How to complete this task:
The pictures get left out, but everything else in the listing below must be duplicated exactly.

Supplied material section start

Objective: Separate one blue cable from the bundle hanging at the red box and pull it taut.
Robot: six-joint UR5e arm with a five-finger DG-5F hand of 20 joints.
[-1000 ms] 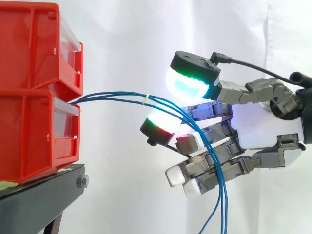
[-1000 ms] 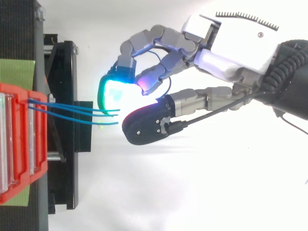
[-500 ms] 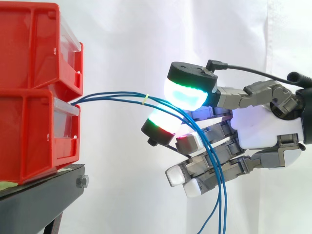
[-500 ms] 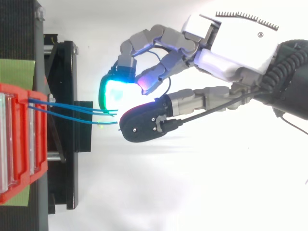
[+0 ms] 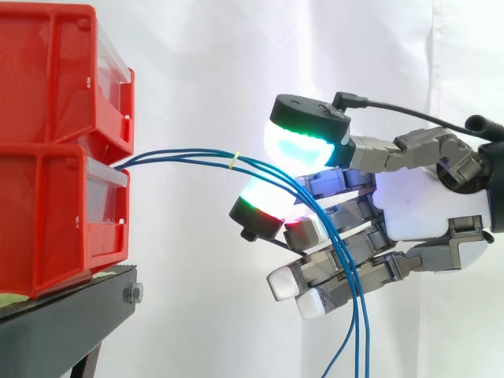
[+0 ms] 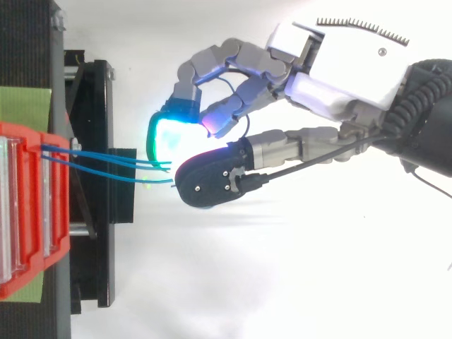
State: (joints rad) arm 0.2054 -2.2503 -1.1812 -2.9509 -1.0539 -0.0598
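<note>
White curtain (image 5: 205, 63) forms the backdrop. Two red bins (image 5: 47, 220) are stacked one on the other on a black stand (image 5: 71, 315) at the left of the side view. The blue cables (image 5: 181, 155) emerge at the front of the bins where the upper one meets the lower, run together to the right in a shallow arc, and are tied by a yellow band (image 5: 234, 161) near the top of that arc. Past the band they fan out slightly and fall across the front of my robot hand (image 5: 413, 209), hanging slack. The robot hand comes in from the right with its fingers spread and loosely bent, clamped on nothing. Its cyan-and-green thumb pad (image 5: 303, 146) sits just above the cables and a green-and-red finger pad (image 5: 260, 197) just below them, with a narrow gap between the two. The cables run through that gap; I cannot tell whether either pad touches them. No single cable stands apart from the bundle.
</note>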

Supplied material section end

Finished task:
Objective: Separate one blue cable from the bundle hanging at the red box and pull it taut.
Robot: six-joint UR5e arm with a five-finger DG-5F hand of 20 joints.
[-1000 ms] 
[-1000 ms] 
[-500 ms] 
[-500 ms] 
[+0 ms] 
[+0 ms] 
State: (joints rad) arm 0.2054 -2.2503 -1.1812 -2.9509 -1.0539 -0.0598
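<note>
White curtain (image 5: 205, 63) forms the backdrop. Two red bins (image 5: 47, 220) are stacked one on the other on a black stand (image 5: 71, 315) at the left of the side view. The blue cables (image 5: 181, 155) emerge at the front of the bins where the upper one meets the lower, run together to the right in a shallow arc, and are tied by a yellow band (image 5: 234, 161) near the top of that arc. Past the band they fan out slightly and fall across the front of my robot hand (image 5: 413, 209), hanging slack. The robot hand comes in from the right with its fingers spread and loosely bent, clamped on nothing. Its cyan-and-green thumb pad (image 5: 303, 146) sits just above the cables and a green-and-red finger pad (image 5: 260, 197) just below them, with a narrow gap between the two. The cables run through that gap; I cannot tell whether either pad touches them. No single cable stands apart from the bundle.
</note>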

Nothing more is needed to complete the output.